Pada kurikulum 2013, sudah ditanamkan agar anak yang masih duduk di SD bisa melihat fenomena di sekitar lingkungannya. "Karena, tak ada suatu negara pun di dunia yang maju tanpa didukung penelitian," katanya.
Dikatakan Musliar, bagi seorang peneliti di pertanian, kotoran kerbau pun menjadi luar biasa. Sebab, dari kotoran tersebut bisa dilakukan banyak penelitian terutama untuk meneliti unsur haranya.
"Kalau mau, tak sulit sebenarnya mencari bahan penelitian. Selagi kehidupan ada, maka ada penelitian. Jadi kami terus mendorong siswa dari SD sampai Perguruan Tinggi untuk melakukan penelitian," katanya.
Oleh sebab itu, kata dia, anggaran untuk penelitian yang dialokasikan di perguruan tinggi cukup besar. Yakni, sekitar 30 persen dari Biaya Operasional Perguruan Tinggi (BOPTN) yang nilainya mencapai Rp 3,9 triliun.
Bahkan, Kemendikbud menaikkan anggaran BOPTN tahun depan menjadi sekitar Rp 4 triliun jadi alokasi untuk penelitian pun ikut naik.
Untuk mencegah penelitian dobel atau plagiat, menurut Musliar, Kemendikbud sudah memiliki data base hasil penelitian yang dikelola Dirjen Perguruan Tinggi (Dikti). Jadi, peneliti tak mungkin melakukan penelitian dengan judul yang sama.
Selain itu, Kemendikbud pun bisa dengan mudah menemukan pelaku plagiat. "Dari sisi dana, adanya data base jadi lebih efektif. Kan kalau penelitiannya sudah dilakukan ngapain diberi bantuan lagi," katanya.
Musliar optimistis, dengan terus menggenjot penelitian, Indonesia akan semakin memiliki daya saing. Apalagi, Indonesia saat ini sudah berhasil meningkatkan daya saing di dunia.
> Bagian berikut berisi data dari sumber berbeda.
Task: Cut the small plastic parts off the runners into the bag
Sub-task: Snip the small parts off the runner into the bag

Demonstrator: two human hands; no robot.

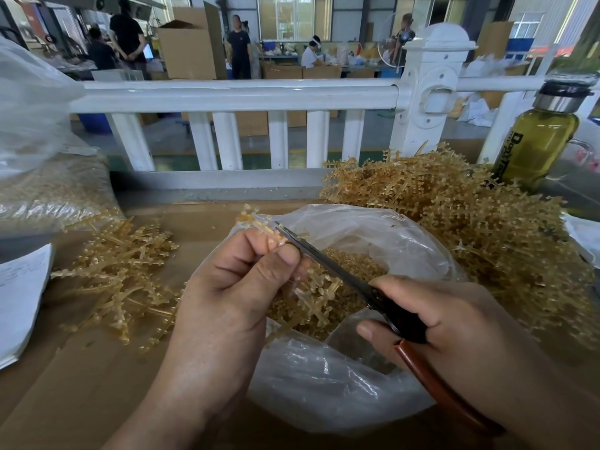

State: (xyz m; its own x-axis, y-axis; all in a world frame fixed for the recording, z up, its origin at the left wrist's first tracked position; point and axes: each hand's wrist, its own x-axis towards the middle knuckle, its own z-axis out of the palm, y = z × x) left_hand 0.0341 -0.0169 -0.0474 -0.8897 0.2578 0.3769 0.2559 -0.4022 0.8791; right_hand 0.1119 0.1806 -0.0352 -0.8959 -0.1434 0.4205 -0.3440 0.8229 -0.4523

Yakni, dari peringkat 50 menjadi 38. Di dunia, hanya ada 4 negara termasuk Indonesia yang berhasil menaikkan tingkat daya saing cukup melejit.
Naiknya daya saing Indonesia, kata dia, karena Indonesia dianggap bisa memunuhi kbutuhan dasar yaitu pendidikan dan kesehatan. Bahkan, angka partisipasi kasar (APK) perguruan tinggi di Indonesia pun saat ini sudah mencapai 28 persen. Padahal, 4 tahun lalu masih di bawah 20 persen.
"Yang terpenting, inovasi yang terus dilakukan di negara kita," katanya.
Sementara menurut Dirjen Pendidikan Menengah, Akhmad Jazidie, OPS digelar sebagai bagian dari ikhtiar untuk membangkitkan rasa kecintaan pada ilmu pengetahuan untuk semua anak didik. Agar, semakin banyak siswa yang bisa maju karena inovasinya.
"Siswa peserta OPS yang menekuni dunia penelitian ini, ke depan akan menjadi pemain utama penelitian di Indonesia," katanya.
Selain mengikuti ajang internasional, kata dia, pemenang OPS ini akan memperoleh beasiswa. Saat melakukan penelitian, Kemendikbud tak memberikan dana pada siswa. Jadi, semua penelitian didanai dan dan inisiatif siswa sendiri.